In Kosovo, various institutions are responsible to protect the rights of persons who have suffered domestic violence. From the moment a case of domestic violence is reported to police, a shelter, a Center for Social Work, or a Victim’s Advocate and other systems and procedures exist to ensure that each person receives assistance with filing a case, a medical examination if necessary, counseling, shelter, and support throughout judicial proceedings. 

“In most cases, Kosovo Police is involved throughout the entire process of these cases and plays a fundamental role in involving other institutions. We too need support from other institutions so that we are able to achieve the best possible results,” she elaborates.
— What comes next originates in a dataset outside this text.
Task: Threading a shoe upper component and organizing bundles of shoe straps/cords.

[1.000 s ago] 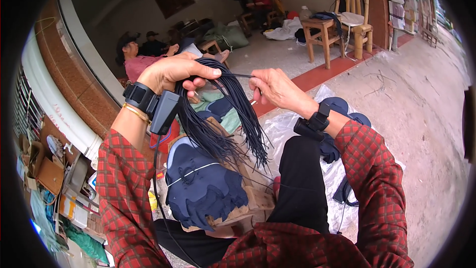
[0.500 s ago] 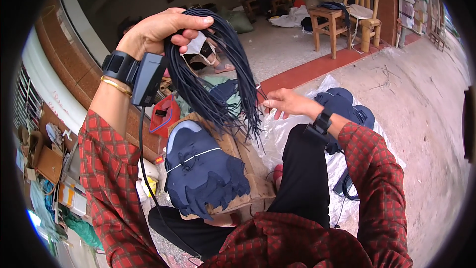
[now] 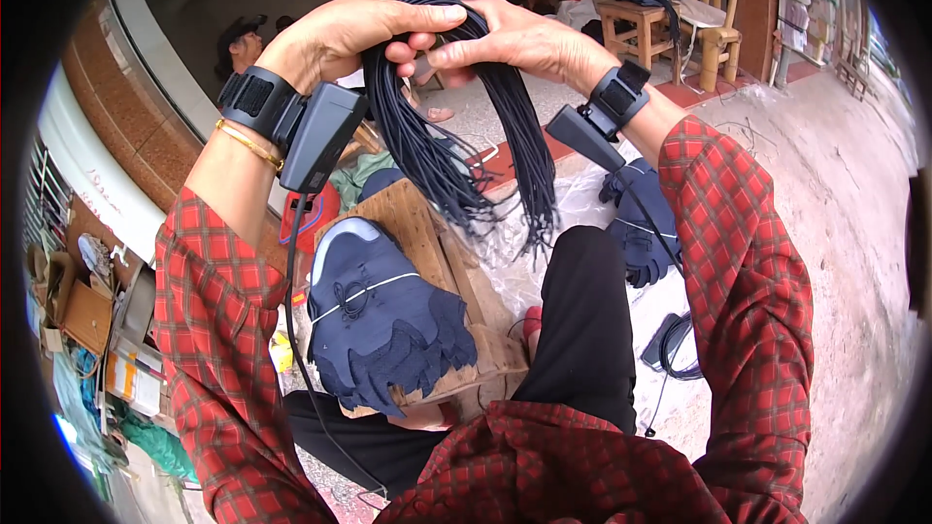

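Observation:
A thick bundle of thin dark-blue cords point(image 3: 524, 126) hangs folded over in the air in front of me, its loose ends dangling on both sides. My left hand point(image 3: 364, 34) is closed round the top of the bend, thumb laid across it. Close beside it, my right hand point(image 3: 519, 44) also grips the bundle, thumb on the near side and fingers behind. Below, a stack of dark-blue shoe uppers point(image 3: 388, 320), tied round with a white string, lies on a wooden bench point(image 3: 403, 209) between my knees.
More tied dark-blue pieces point(image 3: 646, 223) lie on clear plastic sheeting to the right, near a coiled black cable point(image 3: 677, 344). A red container point(image 3: 316, 218) sits left of the bench. Farther off are a wooden stool point(image 3: 636, 34), a bamboo chair point(image 3: 714, 19) and a seated person point(image 3: 238, 44).
My right hand has come up and left from beside the hanging ends and taken hold of the cord bundle near its top. The left hand has risen slightly, still gripping it.

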A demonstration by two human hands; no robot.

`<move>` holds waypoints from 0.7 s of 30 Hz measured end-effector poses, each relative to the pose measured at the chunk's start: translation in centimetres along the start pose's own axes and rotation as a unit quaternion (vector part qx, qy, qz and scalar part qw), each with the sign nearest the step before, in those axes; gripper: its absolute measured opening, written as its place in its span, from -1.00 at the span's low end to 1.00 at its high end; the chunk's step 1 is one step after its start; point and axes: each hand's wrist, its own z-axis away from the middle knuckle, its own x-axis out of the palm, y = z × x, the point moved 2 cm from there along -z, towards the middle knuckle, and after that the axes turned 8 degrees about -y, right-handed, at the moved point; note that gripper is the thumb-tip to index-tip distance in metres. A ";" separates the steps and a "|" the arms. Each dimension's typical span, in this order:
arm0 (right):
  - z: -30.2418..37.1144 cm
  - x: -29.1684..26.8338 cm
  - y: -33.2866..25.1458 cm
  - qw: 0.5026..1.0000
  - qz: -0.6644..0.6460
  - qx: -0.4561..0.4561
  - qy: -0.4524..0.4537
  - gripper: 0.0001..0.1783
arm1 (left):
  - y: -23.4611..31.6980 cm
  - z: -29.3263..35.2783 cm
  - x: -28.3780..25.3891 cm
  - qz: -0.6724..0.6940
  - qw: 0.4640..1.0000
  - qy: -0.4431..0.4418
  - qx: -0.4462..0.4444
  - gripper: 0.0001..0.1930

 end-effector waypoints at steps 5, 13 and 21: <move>-0.4 0.3 -1.0 0.988 0.050 0.113 0.093 -0.67 | -1.6 1.2 -0.6 0.047 0.998 0.003 -0.031 -0.62; -4.6 1.7 -2.9 0.952 0.305 0.011 0.020 -0.67 | -3.8 0.9 -1.6 0.046 0.997 0.001 0.068 -0.29; -6.5 0.7 -3.5 0.941 0.320 0.111 0.016 -0.67 | -4.6 2.1 -1.1 0.092 0.992 0.015 0.081 -0.30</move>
Captains Haxholli appreciates cooperation and support that her unit receives from various international and local organisations such as UNMIK, KFOR, EULEX, OSCE, and others: “I appreciate and highly value all efforts and support received from each one of these institutions, because the message of our work becomes much stronger. We all learn from each other along the way,” she says.

Tahire is not only known for her “stubbornness” in her fight to help the victims of domestic violence, but is also a famous advocate for women’s rights within her own institution. She is one of the founders of Association of Women in the Kosovo Police, AWKP. “At that time, I was working very closely with UNIFEM to establish the association within the Kosovo Police so we could showcase the values of women to the police, to encourage them to join the police force and to break prejudicial and stereotypical attitudes,” she maintains.

Being a strong believer in education, especially investing in women’s education, she has a message for all young women in Kosovo and that is to get educated, be confident, resilient and never give up. “It is very important to educate yourself, education will build you up as a person and a professional, and that will automatically help you create a more independent position for yourself.”